Within the material below, locate the line with "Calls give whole" and the line with "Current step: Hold", then return those two lines and all lines between them, exactly as written.

(Supplied data)

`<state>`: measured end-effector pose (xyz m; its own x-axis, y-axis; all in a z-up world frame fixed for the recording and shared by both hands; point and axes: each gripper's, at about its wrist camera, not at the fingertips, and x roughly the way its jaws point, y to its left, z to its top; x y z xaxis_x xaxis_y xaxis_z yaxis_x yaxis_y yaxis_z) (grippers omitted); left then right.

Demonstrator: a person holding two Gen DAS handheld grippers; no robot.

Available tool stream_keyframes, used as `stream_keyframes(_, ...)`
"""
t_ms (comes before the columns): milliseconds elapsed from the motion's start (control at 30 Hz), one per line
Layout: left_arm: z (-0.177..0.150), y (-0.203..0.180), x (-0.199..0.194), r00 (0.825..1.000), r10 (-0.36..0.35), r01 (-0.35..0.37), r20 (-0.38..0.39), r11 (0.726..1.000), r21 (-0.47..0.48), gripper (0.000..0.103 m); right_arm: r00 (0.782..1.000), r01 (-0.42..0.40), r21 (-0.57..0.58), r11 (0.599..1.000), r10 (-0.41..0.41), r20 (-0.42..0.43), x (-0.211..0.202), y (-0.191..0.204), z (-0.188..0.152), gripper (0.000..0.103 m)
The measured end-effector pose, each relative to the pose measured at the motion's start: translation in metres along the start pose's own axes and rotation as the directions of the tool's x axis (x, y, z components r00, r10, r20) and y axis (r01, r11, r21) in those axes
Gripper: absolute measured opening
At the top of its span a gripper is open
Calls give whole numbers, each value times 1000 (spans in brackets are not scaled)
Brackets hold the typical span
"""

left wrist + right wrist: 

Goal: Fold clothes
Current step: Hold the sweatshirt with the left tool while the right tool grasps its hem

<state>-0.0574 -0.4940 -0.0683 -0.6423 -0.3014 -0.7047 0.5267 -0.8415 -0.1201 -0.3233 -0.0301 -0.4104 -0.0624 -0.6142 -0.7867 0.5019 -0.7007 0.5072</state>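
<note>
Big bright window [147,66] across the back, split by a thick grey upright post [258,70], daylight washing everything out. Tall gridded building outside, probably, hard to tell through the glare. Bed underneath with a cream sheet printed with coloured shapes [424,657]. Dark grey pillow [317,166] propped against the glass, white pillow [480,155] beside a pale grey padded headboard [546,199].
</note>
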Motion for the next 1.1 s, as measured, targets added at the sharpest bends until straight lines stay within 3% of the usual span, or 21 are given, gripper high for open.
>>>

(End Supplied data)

> Solution
Calls give whole numbers, each value times 1000 (spans in brackets are not scaled)
Brackets hold the typical span
"""

left wrist + right wrist: 

Goal: Fold clothes
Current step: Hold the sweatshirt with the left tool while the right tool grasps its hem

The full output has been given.